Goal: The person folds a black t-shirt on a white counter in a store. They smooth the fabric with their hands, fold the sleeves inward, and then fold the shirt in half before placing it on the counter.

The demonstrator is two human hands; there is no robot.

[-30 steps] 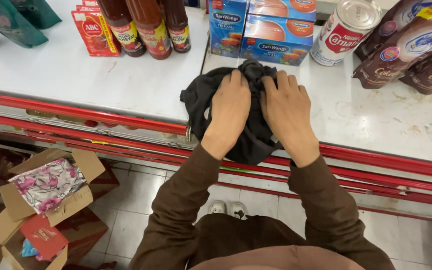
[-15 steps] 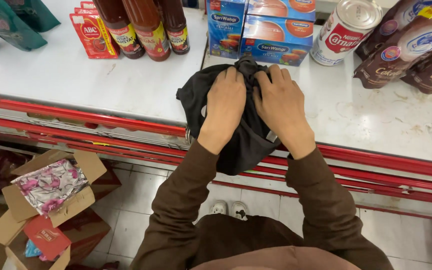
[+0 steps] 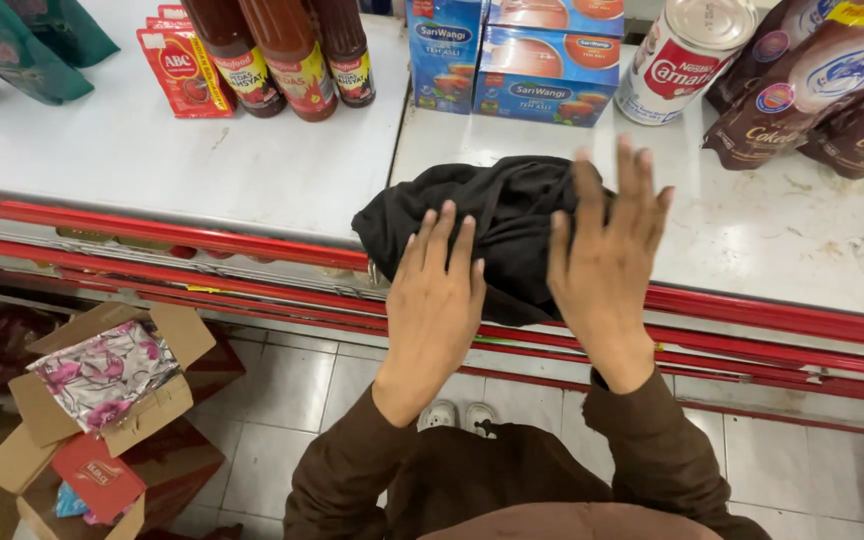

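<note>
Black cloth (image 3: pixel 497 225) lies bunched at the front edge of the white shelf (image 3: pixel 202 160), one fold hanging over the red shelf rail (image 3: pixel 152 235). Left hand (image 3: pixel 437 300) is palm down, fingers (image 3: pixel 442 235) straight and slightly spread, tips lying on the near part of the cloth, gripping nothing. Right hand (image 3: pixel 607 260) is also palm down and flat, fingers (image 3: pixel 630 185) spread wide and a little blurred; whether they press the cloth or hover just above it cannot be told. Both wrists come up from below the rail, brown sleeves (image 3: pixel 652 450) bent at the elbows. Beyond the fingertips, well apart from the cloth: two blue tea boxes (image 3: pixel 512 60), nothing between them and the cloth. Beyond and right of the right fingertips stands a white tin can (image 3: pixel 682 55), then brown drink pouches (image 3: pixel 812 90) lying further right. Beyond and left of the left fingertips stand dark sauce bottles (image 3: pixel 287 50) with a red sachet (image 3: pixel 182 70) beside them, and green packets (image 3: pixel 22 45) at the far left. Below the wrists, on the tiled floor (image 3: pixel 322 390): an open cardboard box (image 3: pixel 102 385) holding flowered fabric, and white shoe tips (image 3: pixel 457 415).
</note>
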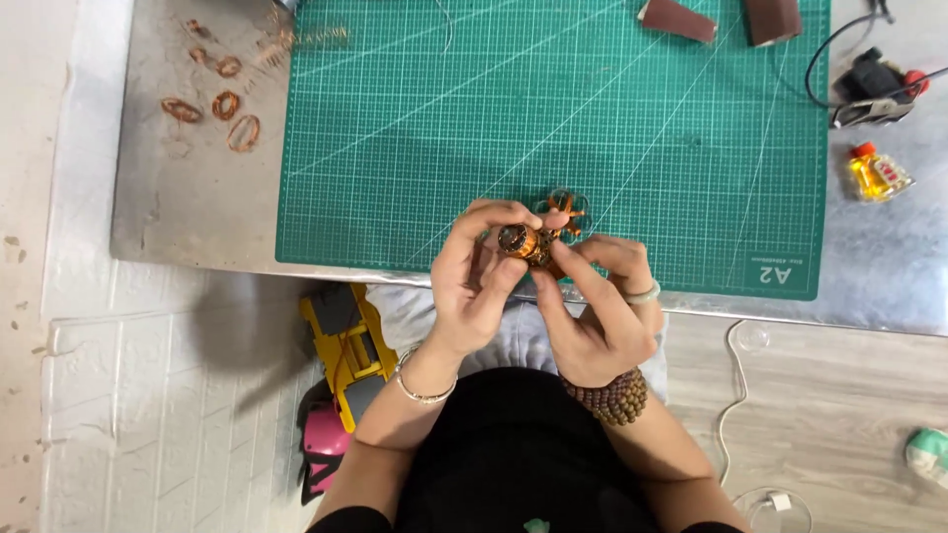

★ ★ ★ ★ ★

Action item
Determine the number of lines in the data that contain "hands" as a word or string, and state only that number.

Solution for this problem
2